I'm sure you will work it all out and it will be fine. Be it a doggie door into the garage or the shed Willow will have safe shelter from the elements. I thinks it's great that you have a good relationship with your neighbors and can rely on them to tell you if Willow is nuisance barking during the day when you have to leave her home alone with outside access. Willow being accustom to being in a kennel run/ crate situation is actually a plus. She probably isn't likely to bark much but will likely enjoy the extra freedom of the yard when she wants. I hope you know this, but if not, don't let anyone make you feel bad for having to leave Willow out during the day when you have to work long days since you are providing her with shelter. You've given a lot of thought to her safety and comfort. She is a dog and honestly they like being outside in most cases. It's us humans that have trained them to be inside spoiled critters. Trust me I know this as I have one. My previous dogs were inside/outside dogs and did just fine. They went out when we went to work and came in with the family when were home. They were well cared for and loved dearly. They were raised that way and it surely didn't seem to bother them one bit. Current dog was raised as me being stay at home and is clearly conditioned by that. If I left her out while I was gone she would likely have a stroke from anxiety. Shame on me because now we can't be gone more than 8 hours without worrying if the dog has to pee or poop because she isn't conditioned to be outside by herself all day. 

In the past, if we had to be away for just a couple days we hired a trusted person to come and take care of the dogs. We would put them out when we left. The dog sitter would come in the evening, feed them, hang out with them for a while (teenagers love free snacks and tv) and leave the tv on for them over night. Sitter would come by in the morning, give them clean food and water in the garage and let them out for the day. Rinse and repeat. It was all good. We know you have Willows best interests in mind so what ever setup you chose you got this so don't worry too much!


----------



## tc68 (May 31, 2006)

Dog trainer said:


> This is a HORRIBLE idea.
> Frostbite, cold water that will damage the intestines and immune system will suffer. GS tend to develop nerve damage related to arthritis meaning your dog will lose sense in hind legs sooner than needed
> 
> After thirty years of training, I will tell you all, there are a myriad of trainers out there who do not know anything about natural holistic care for a dog, meaning they don't realize how much some conventional training methods damage a dog, dogs psyche and health
> ...


1) I don't know what kind of trainer you are or training school you went to or if you're self taught, but...no crates after 8 weeks old?! Ok, whatever. My dog loves his crate. Goes in on his own to sleep and relax. No anxiety there...*at all*. If your dog is anxious in the crate, you didn't crate train it right or you just have an anxious dog. I don't have a problem with people who don't believe in crates (and there are a lot of them), but don't give us a bs advice about how crates are harmful when there are just as many people out there who think they ARE helpful.

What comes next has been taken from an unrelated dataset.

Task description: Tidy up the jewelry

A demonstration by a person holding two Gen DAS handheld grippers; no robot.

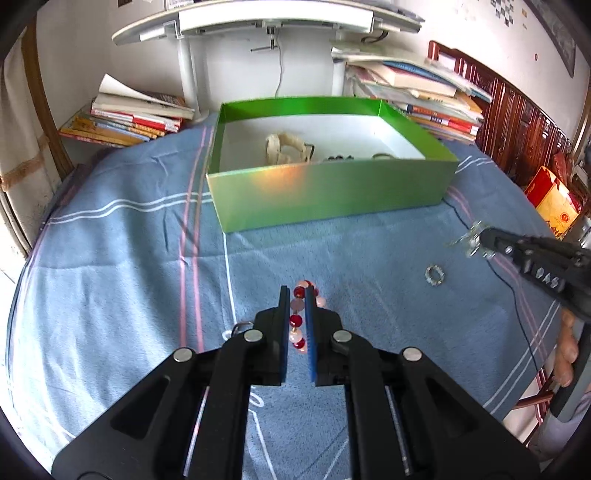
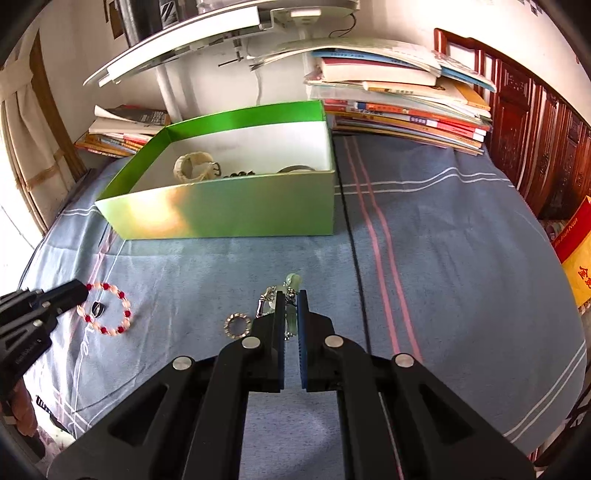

And yes, there could be a house fire and your dog could be burned alive. And your dog could also get attacked by another dog and killed at a doggie daycare. Which one of these 2 things are more likely to happen? I put my money on the latter.

2) "Beta Waves on the back of the neck?!" WT blank are you talking about?! I get there are people who are into the whole holistic thing and I'm sure some of it works, but give us a break with the metaphysical mumbo jumbo. Banzai needs constructive advice.

3) Prong collars damage dogs' nerves as much as choke collars, no-pull halti collars, regular flat buckle collars, or whatever thing goes around a dog's neck. Anything can damage a dog's neck.

4) "Treat your pet like a child or don't get one." Seriously...no! They're not people. They're dogs. As someone who has trained dogs for 30 years, you should know that you don't treat dogs like people.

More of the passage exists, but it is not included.